EXERCISE BRIEF -> Scan the data below for lines holding the word "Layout", and copy each line found.

====== EXERCISE DATA

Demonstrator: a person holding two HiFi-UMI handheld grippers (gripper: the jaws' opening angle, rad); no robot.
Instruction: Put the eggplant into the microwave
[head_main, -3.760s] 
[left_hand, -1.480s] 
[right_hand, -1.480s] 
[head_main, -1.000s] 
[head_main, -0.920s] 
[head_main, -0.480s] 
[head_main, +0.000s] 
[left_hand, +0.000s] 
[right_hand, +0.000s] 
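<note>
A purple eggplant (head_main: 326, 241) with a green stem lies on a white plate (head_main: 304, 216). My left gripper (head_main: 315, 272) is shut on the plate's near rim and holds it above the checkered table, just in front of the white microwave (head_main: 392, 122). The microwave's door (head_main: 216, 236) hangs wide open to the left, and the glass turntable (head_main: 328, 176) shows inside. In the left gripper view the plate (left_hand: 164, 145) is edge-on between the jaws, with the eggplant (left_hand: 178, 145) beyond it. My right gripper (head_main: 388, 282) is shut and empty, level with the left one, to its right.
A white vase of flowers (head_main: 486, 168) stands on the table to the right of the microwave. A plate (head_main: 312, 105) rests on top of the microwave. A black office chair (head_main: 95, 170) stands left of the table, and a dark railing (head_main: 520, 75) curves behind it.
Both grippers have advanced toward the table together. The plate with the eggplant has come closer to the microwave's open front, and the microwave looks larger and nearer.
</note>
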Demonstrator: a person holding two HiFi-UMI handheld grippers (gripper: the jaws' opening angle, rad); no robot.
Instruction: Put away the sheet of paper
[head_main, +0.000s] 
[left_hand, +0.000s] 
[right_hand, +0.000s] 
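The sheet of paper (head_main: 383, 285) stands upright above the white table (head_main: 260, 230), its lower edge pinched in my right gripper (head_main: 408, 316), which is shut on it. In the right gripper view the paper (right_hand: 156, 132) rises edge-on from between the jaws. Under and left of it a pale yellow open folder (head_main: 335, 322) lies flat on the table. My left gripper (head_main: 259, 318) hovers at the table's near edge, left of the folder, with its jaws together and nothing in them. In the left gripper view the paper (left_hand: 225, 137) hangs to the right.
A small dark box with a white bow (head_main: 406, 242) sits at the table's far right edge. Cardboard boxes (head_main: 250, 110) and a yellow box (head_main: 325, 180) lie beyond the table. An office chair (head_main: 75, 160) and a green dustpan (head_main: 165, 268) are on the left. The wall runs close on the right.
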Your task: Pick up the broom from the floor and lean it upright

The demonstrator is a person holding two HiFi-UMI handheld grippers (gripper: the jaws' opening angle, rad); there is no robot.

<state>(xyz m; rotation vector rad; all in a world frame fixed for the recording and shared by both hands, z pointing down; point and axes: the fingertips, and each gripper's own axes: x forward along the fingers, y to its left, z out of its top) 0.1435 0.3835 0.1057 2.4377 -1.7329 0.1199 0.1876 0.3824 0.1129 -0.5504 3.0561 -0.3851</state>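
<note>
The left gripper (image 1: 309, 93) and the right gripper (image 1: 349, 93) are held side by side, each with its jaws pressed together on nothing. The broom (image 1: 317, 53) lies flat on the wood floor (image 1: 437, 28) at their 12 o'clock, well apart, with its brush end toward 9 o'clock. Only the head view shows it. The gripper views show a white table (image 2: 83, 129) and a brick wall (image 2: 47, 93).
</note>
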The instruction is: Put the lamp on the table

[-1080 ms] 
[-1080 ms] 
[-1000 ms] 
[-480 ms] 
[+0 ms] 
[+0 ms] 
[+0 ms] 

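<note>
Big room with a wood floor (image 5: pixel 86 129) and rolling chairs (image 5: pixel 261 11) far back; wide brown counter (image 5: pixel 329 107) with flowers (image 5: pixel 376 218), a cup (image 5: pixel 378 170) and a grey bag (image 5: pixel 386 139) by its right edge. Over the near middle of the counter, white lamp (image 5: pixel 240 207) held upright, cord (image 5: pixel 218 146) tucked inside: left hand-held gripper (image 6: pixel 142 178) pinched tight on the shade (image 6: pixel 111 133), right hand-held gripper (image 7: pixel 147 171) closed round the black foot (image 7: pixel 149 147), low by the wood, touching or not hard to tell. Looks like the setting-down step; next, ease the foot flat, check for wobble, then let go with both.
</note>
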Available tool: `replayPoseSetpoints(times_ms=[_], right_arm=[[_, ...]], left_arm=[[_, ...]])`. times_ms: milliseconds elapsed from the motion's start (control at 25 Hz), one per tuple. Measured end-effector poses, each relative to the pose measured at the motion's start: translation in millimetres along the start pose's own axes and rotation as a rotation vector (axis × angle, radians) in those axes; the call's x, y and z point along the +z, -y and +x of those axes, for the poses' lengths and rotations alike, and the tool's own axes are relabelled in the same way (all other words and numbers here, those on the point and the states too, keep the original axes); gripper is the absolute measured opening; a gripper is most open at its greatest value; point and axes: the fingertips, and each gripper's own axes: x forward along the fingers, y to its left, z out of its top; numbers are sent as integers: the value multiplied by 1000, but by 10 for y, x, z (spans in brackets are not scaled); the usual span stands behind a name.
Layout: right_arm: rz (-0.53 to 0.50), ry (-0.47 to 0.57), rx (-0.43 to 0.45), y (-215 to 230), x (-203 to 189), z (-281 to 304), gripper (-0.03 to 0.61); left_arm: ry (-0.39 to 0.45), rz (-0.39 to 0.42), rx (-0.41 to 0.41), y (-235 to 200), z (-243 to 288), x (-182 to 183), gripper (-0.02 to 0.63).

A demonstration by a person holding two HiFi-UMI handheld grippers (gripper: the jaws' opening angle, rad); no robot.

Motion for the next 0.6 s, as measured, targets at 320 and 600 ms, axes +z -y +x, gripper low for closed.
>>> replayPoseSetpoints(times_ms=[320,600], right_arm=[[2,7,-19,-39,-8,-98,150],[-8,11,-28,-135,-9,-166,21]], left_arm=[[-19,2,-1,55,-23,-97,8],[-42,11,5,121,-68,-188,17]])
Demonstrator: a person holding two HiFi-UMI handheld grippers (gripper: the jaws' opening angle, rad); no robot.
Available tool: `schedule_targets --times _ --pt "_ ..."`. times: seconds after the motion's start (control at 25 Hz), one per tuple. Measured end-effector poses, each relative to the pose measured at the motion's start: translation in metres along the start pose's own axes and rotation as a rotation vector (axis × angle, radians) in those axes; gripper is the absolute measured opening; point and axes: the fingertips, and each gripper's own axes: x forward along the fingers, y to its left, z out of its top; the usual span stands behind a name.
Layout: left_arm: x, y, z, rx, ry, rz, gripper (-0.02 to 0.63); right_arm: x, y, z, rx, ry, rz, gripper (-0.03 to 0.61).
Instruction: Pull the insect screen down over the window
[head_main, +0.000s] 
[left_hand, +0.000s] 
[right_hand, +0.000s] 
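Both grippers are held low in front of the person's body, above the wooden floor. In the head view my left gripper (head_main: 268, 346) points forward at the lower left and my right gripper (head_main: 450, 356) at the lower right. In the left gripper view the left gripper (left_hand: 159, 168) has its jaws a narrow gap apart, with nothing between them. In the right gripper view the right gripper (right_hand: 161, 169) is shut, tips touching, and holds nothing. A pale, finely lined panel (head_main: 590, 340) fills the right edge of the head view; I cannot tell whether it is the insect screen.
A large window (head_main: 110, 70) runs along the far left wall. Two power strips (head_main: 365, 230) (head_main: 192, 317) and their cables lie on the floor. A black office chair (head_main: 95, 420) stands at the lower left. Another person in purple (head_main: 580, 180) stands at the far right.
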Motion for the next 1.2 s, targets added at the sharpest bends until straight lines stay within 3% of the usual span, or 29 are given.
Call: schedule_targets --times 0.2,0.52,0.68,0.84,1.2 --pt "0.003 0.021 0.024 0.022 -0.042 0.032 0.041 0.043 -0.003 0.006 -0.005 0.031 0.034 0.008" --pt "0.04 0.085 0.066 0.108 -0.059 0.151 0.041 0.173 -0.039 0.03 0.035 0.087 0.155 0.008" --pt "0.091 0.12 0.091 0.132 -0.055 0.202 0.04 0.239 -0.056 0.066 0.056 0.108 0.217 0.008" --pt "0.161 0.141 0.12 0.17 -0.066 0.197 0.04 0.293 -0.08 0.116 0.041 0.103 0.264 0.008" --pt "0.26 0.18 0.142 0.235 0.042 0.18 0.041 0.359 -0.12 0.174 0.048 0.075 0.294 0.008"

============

SOLUTION TO THIS TASK ->
Layout: right_arm: rz (-0.53 to 0.50), ry (-0.47 to 0.57), rx (-0.43 to 0.45), y (-215 to 230), x (-203 to 189), z (-281 to 304), gripper (-0.03 to 0.61); left_arm: ry (-0.39 to 0.45), rz (-0.39 to 0.42), rx (-0.41 to 0.41), y (-235 to 200), z (-243 to 288), x (-182 to 183), gripper (-0.02 to 0.63).
Layout: left_arm: x, y, z, rx, ry, rz, gripper (-0.02 to 0.63); right_arm: x, y, z, rx, ry, rz, gripper (-0.03 to 0.61).

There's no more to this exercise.